Aluminium has FCC structure. The edge length of the unit cell is 404pm If the density of the metal is $2.7gc{m^{ - 3}}$ , the molar mass (in $gmo{l^{ - 1}}$ ) of Al atom is:
A.28.20
B.30.40
C.26.80
D.25.20

Answer 1

Hint: An FCC unit cell contains atoms at all the corners of the crystal lattice and at the center of all the faces of the cube. Basically, the atom present at the face-centered is shared between two adjacent unit cells and only $\dfrac{1}{2}$ of each atom belongs to an individual cell.

Formula used:
 $d = \dfrac{{zM}}{{{N_A}{a^3}}}$
Where d is the density
M is molar mass
a is edge length
${N_A}$ is Avogadro’s number
Z is the number of formula units in the unit cell.
Complete step by step answer:
In FCC unit cells, the atoms are present in all the corners of the crystal lattice.

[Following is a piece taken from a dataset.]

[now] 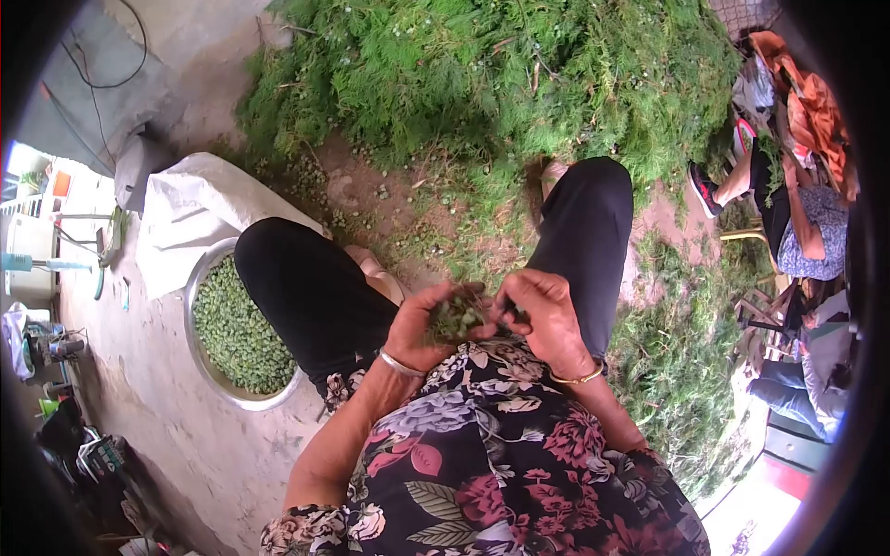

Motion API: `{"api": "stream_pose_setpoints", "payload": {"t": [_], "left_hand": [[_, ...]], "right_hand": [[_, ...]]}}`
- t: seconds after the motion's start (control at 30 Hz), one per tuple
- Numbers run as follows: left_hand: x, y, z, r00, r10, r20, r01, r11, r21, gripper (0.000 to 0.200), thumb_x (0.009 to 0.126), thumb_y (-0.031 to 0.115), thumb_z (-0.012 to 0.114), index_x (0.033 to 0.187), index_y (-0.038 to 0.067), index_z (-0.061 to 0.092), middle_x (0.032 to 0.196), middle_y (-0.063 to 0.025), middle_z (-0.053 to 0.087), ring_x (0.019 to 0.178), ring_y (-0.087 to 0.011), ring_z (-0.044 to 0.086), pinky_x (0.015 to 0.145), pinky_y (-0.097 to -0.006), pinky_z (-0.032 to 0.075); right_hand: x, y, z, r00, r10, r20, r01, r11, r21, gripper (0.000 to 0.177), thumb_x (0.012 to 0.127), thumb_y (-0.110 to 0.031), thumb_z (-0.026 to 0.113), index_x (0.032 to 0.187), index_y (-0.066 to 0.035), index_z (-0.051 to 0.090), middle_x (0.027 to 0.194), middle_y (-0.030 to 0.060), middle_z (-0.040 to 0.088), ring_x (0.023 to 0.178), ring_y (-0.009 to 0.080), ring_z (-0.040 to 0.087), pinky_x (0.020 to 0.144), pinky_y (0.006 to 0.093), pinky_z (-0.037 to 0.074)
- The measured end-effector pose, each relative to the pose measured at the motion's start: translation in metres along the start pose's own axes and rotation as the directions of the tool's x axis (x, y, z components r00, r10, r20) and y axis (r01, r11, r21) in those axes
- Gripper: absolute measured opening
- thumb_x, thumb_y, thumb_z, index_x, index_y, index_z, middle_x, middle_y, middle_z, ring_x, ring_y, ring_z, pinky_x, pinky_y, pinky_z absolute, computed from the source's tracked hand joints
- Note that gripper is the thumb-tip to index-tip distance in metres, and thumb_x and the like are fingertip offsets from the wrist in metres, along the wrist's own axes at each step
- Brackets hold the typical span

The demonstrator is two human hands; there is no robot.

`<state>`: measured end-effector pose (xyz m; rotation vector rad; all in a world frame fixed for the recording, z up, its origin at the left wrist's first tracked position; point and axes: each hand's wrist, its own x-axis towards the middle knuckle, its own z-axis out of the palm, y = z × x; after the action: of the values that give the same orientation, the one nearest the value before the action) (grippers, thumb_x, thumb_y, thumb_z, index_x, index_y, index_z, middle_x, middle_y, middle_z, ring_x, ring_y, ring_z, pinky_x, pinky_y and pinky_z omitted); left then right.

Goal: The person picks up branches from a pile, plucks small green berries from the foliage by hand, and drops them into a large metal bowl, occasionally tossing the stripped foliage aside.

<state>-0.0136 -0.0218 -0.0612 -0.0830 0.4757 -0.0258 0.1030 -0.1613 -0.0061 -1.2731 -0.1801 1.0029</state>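
My left hand (pixel 422 324) is cupped, its fingers closed round a small green sprig (pixel 454 315) with round green cones or berries on it. Right beside it, in front of my lap, my right hand (pixel 542 315) has its thumb and fingers pinched together at the sprig's edge. What sits between those right fingertips is too small to make out. Left of my knee stands a round metal basin (pixel 255 404), full of small green cones (pixel 239 324). A big heap of green leafy branches (pixel 501 74) lies on the ground before my feet.
A white woven sack (pixel 195 199) lies behind the basin. More cut greenery (pixel 677 371) covers the floor on the right. Another person (pixel 807 204) sits at the far right, with further seated legs (pixel 788 398) below. Loose cones (pixel 338 218) are scattered between my feet.
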Motion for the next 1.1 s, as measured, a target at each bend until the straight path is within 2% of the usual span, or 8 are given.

Moreover, there is an atom present at the center of every face of the cube. The structure is as shown:

Now, in the given question, we have to calculate the molar mass Al atom. We have been given the density and the edge length of the unit cell.
Now, density is $2.7gc{m^{ - 3}}$
Edge length i.e. a is 404pm
 ${N_A}$ i.e. Avogadro number is $6.023 \times {10^{23}}$
And z for FCC is $4$
So, according to the given formula,
 $d = \dfrac{{zM}}{{{N_A}{a^3}}}$
By substituting the values, we get
 $d = \dfrac{{4 \times M}}{{6.023 \times {{10}^{23}} \times {{(404 \times {{10}^{ - 10}})}^3}}}$
 $2.7 = \dfrac{{4 \times M}}{{6.023 \times {{10}^{23}} \times {{(404 \times {{10}^{ - 10}})}^3}}}$
Therefore, $M = 26.80gmo{l^{ - 1}}$
Hence, option C is correct.

Note:The smallest replicating portion of a crystal lattice is known as a unit cell. They further exist in many types. The cubic crystal structure for example, consists of three distinct unit cell types i.e. plain cubic, face centered cubic and body centered cubic.